Magistrature suprême
Au niveau maroco-algérien, la question du Sahara oriental, qui a récemment défrayé la chronique bilatérale suite notamment au dossier de couverture qu’y avait consacré Maroc Hebdo dans son numéro 1476 daté du 2 au 8 mars 2023, en est l’illustration parfaite, dans la mesure où le Maroc est automatiquement taxé d’expansionnisme dès lors qu’est soulignée, sans même de revendication officielle, la marocanité historique de la région concernée, tandis que dans l’autre sens la spoliation de cette dernière est considérée comme normale et ne devait pas souffrir la moindre contestation, même dans un cadre purement académique (comme la directrice des Archives royales, Bahija Simou, l’a notamment appris à ses dépens).
Ayant peut-être trop rapidement accédé à la magistrature suprême sans véritable expérience politique à son actif, M. Macron est peut-être, in fine, aveuglé par son ambition apparente de marquer l’histoire de la France, y compris sur cette question de l’Algérie. Chose que les observateurs mettaient, avant même sa première élection, en exergue, suite à la visite qu’il avait effectuée au cours de sa campagne en février 2017 à Alger et où il avait appelé, dans une tribune publiée dans le journal électronique “Tout sur l’Algérie” (TSA), à l’établissement d’un “nouveau pacte collectif”.
Coopération accrue
Dans le même sillage, M. Macron avait également confié, en juillet 2020, à l’historien Benjamin Stora le soin de superviser un rapport sur “la mémoire de la colonisation et de la guerre d’Algérie”, rendu six mois plus tard avec une série de recommandations portant sur une vingtaine de points de controverse. Et dans sa fougue, l’autoproclamé “Jupiter” semble avoir, en outre, été entraîné par son ex-chef de la diplomatie, Jean-Yves Le Drian, pro-algérien notoire comme on l’est classiquement au sein de l’ancienne garde du Parti socialiste (PS) français -dont le concerné avait été, plus de 40 ans durant jusqu’en mars 2018, un cacique-: concrètement, M. Macron a cru, et croit peut-être encore, qu’Alger pouvait être le véritable axe de sa diplomatie maghrébine, en incluant le hinterland saharo-sahélien, allant par exemple jusqu’à en faire son principal relais au Mali.

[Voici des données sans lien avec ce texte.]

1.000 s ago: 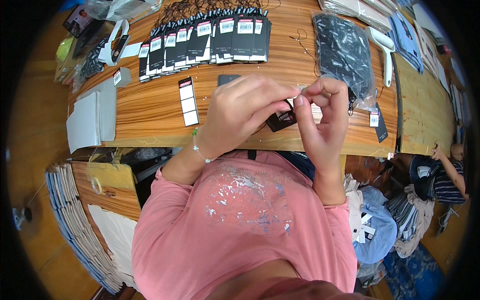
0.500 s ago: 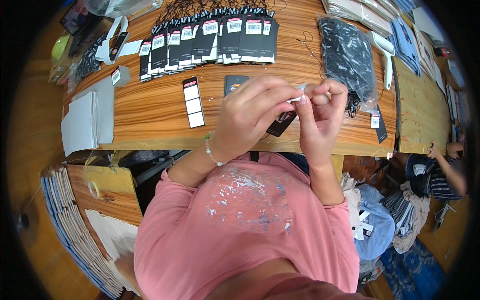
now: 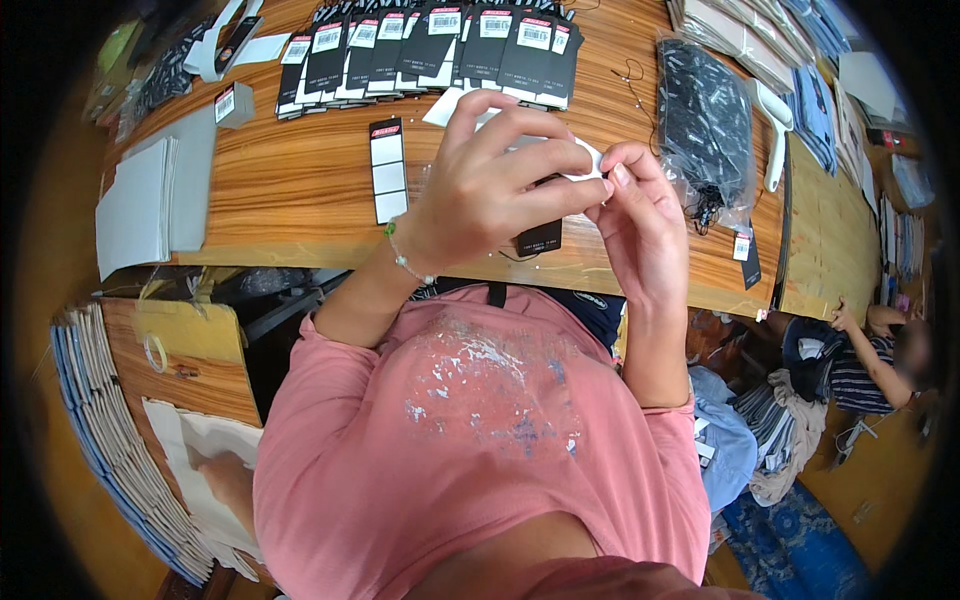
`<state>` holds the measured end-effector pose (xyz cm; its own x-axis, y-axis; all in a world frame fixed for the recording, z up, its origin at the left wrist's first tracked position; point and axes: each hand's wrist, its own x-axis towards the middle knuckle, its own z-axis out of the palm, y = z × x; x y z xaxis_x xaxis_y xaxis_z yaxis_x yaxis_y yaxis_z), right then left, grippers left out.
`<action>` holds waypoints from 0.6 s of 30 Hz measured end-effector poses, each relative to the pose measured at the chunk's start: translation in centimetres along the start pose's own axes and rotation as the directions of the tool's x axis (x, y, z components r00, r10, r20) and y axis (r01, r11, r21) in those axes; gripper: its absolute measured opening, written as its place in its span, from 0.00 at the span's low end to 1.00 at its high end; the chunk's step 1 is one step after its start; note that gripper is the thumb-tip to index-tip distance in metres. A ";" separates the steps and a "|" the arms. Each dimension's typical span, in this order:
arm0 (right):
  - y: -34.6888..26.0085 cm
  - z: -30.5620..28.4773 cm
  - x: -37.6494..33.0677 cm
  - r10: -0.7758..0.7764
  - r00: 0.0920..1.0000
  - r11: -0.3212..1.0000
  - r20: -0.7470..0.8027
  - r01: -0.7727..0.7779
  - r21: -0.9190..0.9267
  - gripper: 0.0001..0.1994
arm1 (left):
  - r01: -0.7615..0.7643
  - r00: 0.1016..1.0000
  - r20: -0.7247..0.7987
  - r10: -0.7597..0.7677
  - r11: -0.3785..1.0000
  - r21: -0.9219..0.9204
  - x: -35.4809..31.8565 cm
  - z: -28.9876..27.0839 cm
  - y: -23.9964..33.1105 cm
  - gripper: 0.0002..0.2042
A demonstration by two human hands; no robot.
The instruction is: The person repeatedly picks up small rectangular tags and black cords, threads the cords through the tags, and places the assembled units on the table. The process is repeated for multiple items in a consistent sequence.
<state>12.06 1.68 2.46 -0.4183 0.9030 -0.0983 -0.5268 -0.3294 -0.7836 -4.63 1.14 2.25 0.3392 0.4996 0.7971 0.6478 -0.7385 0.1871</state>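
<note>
Over table edge, head view: my left hand (image 3: 480, 185) and right hand (image 3: 640, 225) meet, fingertips pinched shut on a small white paper tag piece (image 3: 590, 160).
Below hands: black rectangular card hang tag (image 3: 538, 238) dangles over the wooden table (image 3: 290, 190).
Technique, my judgement: keep both pinches close together and firm, feeding slowly.

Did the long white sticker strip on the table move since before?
No. The white sticker strip lies in the same spot on the wooden table, just below the row of black tags. Only the head camera shifted.
</note>
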 end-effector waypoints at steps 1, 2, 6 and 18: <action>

Et il se dit aussi que le renseignement français, en guerre sousjacente depuis de nombreuses années avec son homologue marocain depuis l’affaire de la convocation du directeur général de la Surveillance du territoire national (DSGT), Abdellatif Hammouchi, par la justice hexagonale, lui aurait fait remonter des notes plutôt favorables à une coopération accrue avec l’Algérie.
Au final, celle-ci aura, en lieu et place, contribué à l’implantation du concurrent russe par le biais de la société militaire privée de Wagner: comme le soulignait, en avril 2021 au parlement, l’ancien ministre du Travail, El Hachemi Djaaboub, la France semble de toute façon condamnée à rester “l’ennemi éternel” des Algériens, qui pour leur part feront toujours davantage confiance à d’autres acteurs, et en l’occurrence, dans le cas d’espèce, Moscou.
Et cela, la médecine psychosomatique proposée par M. Macron n’y pourra probablement rien, en dehors de continuer à servir une soupe plus que bienvenue pour les généraux. Somme toute, un “leurre”, comme aurait dit M. Driencourt.